▸ **WHAT IS EXPECTED**: Among the entries below, find how many lines carry the word "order" and state only that figure.

-- RECORD EXTRACTS follows --

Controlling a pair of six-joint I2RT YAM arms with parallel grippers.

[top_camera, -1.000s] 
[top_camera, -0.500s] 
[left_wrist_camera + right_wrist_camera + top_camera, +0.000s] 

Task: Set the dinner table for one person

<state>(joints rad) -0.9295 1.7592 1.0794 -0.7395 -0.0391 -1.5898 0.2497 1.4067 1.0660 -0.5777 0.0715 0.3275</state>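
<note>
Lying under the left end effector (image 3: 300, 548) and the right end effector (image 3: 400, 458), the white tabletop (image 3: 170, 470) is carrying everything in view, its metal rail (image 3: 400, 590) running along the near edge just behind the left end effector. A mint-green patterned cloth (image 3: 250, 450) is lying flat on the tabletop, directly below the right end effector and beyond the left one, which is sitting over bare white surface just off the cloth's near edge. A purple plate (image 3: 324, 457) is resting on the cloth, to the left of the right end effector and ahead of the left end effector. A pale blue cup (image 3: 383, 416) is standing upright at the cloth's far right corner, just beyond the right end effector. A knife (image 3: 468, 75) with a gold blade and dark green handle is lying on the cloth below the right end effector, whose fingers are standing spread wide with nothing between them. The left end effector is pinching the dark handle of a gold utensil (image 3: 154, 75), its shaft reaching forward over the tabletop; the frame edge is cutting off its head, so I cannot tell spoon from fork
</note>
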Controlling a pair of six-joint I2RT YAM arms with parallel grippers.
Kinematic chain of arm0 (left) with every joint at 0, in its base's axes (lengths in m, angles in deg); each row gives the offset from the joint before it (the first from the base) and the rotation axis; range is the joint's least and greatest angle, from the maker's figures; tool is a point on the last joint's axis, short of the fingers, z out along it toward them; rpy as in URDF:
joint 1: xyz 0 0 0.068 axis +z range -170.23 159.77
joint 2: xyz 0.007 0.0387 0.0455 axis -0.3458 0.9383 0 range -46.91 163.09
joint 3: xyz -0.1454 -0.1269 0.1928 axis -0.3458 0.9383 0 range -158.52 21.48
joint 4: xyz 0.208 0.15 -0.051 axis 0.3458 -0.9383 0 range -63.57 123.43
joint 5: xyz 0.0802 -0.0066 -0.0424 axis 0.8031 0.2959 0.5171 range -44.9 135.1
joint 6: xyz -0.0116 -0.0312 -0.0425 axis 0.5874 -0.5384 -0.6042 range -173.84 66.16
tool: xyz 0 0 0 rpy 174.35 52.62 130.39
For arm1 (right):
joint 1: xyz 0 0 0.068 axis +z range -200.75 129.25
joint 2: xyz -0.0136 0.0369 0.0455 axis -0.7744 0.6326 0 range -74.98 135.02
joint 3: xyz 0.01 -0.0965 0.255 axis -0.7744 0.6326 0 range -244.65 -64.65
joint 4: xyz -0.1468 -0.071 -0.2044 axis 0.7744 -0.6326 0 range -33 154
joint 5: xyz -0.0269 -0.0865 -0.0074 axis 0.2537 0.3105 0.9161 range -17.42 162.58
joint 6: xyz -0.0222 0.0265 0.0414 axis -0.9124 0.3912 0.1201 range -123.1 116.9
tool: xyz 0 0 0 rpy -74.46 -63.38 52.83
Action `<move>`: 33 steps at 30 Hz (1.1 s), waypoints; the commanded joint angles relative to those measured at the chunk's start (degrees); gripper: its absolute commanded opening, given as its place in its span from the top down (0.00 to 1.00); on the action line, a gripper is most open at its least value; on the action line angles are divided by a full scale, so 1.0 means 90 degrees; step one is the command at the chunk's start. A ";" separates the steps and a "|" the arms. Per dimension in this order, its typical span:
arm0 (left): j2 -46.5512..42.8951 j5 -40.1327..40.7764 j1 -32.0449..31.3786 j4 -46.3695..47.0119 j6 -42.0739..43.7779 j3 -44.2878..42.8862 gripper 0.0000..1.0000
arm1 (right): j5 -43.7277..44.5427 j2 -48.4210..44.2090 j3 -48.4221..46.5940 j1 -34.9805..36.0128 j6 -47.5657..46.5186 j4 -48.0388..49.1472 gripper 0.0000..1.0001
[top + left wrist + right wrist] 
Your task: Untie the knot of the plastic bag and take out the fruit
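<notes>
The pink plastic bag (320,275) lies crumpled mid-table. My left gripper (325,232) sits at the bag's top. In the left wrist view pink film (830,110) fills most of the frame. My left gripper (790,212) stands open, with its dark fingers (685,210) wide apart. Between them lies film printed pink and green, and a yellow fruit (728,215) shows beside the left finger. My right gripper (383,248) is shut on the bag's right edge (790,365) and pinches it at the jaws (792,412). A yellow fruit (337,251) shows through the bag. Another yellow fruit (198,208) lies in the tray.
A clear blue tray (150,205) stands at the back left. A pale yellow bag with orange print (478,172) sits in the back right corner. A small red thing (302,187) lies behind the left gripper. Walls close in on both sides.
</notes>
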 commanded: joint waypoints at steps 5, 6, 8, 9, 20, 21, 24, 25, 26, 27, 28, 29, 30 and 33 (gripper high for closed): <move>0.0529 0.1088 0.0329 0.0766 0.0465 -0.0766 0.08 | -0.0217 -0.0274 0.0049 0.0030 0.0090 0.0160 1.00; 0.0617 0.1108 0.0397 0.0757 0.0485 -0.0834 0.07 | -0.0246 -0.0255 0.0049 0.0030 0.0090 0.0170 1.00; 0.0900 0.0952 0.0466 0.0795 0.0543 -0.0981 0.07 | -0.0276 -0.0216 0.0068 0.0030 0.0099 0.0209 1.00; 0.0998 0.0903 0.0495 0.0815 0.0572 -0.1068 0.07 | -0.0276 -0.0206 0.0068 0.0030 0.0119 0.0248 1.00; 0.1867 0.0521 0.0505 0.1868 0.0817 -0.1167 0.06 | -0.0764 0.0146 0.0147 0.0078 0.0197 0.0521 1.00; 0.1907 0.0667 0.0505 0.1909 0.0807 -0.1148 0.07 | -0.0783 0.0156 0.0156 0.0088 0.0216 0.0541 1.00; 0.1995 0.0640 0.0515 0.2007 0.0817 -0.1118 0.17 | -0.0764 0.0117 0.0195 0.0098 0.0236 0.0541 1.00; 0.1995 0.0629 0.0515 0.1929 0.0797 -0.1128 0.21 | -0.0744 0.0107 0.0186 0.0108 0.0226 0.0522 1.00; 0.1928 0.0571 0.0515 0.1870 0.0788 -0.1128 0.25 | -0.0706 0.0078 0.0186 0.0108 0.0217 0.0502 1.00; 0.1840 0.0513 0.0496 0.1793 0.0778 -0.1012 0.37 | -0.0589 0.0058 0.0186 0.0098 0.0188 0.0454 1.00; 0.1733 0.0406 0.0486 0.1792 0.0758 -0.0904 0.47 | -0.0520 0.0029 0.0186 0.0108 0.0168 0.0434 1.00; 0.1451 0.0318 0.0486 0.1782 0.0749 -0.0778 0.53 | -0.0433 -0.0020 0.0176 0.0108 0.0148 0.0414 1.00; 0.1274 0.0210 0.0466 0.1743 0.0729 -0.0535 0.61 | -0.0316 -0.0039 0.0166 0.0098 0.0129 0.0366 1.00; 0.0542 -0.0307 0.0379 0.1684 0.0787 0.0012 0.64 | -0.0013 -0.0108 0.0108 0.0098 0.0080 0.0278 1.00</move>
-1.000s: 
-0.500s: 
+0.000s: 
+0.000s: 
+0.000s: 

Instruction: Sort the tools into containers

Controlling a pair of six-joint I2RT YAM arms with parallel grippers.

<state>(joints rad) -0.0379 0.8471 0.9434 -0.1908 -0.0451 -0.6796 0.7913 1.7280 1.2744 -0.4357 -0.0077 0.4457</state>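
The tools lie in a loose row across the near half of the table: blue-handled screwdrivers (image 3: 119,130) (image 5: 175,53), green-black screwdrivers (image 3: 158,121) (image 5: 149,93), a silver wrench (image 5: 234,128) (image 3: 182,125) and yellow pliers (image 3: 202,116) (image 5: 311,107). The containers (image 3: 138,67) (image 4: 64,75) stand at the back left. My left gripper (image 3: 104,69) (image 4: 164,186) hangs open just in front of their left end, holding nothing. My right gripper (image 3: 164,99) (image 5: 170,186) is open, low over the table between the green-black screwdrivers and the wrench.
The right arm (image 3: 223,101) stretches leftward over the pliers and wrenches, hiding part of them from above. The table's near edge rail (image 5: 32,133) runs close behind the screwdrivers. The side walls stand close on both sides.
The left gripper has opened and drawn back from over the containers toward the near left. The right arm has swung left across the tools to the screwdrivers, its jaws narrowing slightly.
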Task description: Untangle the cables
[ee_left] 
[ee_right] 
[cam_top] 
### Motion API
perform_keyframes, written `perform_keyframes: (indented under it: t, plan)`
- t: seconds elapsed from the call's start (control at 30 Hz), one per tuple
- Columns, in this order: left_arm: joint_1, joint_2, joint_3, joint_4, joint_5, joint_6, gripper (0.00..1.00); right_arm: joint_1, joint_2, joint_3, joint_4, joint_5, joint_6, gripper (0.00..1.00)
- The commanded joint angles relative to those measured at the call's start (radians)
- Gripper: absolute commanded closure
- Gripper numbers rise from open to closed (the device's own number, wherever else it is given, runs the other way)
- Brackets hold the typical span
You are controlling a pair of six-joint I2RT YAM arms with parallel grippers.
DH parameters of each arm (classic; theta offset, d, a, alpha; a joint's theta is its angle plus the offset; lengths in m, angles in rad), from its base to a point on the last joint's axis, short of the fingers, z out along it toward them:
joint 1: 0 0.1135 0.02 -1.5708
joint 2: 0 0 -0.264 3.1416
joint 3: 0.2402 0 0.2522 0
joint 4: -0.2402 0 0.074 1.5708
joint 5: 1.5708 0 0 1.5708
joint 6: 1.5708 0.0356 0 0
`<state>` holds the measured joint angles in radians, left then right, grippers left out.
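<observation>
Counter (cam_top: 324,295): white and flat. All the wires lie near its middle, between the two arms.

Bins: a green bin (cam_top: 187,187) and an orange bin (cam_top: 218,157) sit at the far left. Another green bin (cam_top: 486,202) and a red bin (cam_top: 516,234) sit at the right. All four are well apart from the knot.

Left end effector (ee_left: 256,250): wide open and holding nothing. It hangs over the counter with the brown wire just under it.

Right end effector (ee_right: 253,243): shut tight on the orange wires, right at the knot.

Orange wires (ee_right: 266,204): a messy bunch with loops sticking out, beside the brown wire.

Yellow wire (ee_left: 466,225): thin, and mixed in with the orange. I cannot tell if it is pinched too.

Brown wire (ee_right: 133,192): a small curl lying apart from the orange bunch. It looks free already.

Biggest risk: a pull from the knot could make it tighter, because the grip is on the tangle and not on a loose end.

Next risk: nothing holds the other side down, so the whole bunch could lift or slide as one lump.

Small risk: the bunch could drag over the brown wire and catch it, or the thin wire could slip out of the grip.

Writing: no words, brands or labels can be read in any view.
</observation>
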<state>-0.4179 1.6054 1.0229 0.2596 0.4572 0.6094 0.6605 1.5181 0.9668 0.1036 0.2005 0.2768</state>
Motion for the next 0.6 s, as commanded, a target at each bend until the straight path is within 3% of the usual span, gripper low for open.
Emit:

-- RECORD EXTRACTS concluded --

▸ **RESPONSE**: 2